Aujourd’hui c’est effectivement le cas puisque l’inflation au mois de mars était de 6,9% en zone euro et 5% aux États-Unis en glissement annuel. Cependant la tendance est à la baisse et l’inflation devrait passer sous les 3% dans 12 mois. De ce fait, investir aujourd’hui dans des obligations d’entreprises investment grade à court terme permet de sécuriser un rendement qui sera en moyenne supérieur à l’inflation sur la période d’investissement.

Frein 2 : elles ne rapportent pas beaucoup plus que les fonds monétaires.

Les taux du marché monétaire sont élevés aujourd’hui, de l’ordre de 3% en zone euro et proche de 5% aux États-Unis.

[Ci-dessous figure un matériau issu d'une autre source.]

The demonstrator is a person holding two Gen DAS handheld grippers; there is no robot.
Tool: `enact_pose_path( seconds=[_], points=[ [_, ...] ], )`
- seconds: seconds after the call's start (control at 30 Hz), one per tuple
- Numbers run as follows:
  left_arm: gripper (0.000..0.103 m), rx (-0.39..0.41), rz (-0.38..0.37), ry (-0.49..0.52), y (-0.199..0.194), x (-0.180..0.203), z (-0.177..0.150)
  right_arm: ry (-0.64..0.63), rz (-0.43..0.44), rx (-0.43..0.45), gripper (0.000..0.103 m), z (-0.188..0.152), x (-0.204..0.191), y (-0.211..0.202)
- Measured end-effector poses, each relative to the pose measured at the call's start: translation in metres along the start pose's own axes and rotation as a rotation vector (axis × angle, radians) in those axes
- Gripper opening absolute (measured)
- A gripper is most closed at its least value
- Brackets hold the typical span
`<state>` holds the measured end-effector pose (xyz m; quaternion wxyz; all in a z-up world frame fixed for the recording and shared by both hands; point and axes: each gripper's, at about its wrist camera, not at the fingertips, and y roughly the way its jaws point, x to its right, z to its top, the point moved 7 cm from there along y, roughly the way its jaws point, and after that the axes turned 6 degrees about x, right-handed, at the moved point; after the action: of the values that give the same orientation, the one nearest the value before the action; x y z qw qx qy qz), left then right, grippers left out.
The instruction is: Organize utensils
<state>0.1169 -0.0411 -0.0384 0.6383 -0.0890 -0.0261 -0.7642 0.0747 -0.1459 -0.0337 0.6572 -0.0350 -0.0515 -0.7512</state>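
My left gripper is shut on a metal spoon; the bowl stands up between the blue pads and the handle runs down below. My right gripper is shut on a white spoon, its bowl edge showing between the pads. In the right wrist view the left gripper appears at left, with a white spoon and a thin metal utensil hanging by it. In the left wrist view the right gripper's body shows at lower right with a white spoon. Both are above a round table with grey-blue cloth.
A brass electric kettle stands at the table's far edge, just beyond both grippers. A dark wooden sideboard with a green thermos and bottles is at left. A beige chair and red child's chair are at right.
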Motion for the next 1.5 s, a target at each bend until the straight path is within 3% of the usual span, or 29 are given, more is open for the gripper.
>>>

Comme ils suivent l’évolution des taux directeurs des banques centrales, ils sont amenés à monter encore légèrement en zone euro et à stagner aux États-Unis dans les mois à venir, avant de baisser à partir de 2024. Ainsi, un investissement en obligations d’entreprises investment grade devrait aisément surperformer les marchés monétaires sur un horizon de placement de l’ordre de 2 ans et plus.

Frein 3 : ce n’est pas le bon moment d’investir, nous sommes à la veille d’un ralentissement économique voire d’une récession.

Nous anticipons effectivement une croissance proche de zéro en zone euro et une récession modérée aux États-Unis en fin d’année et en début d’année prochaine. Cela devrait avoir deux conséquences, 1) un écartement des spreads de crédit modéré (objectif 200 points de base en fin d’année) et 2) une détente des rendements obligataires. L’un dans l’autre, l’impact devrait être positif sur la performance. 

Conclusion en matière d'investissement

Les investisseurs nous opposent parfois 3 arguments quant il s’agit d’investir dans les obligations d’entreprises investment grade : 1) elles rapportent moins que l’inflation, 2) pas beaucoup plus que les fonds monétaires, et 3) pourraient voir leurs valorisations baisser avec le ralentissement économique/récession à venir. Nous réfutons ces arguments et maintenons notre vue Positive sur les obligations d’entreprises investment grade, avec un biais pour les durations courtes, c’est-à-dire inférieures à 5 ans en zone euro et à 7 ans aux États-Unis.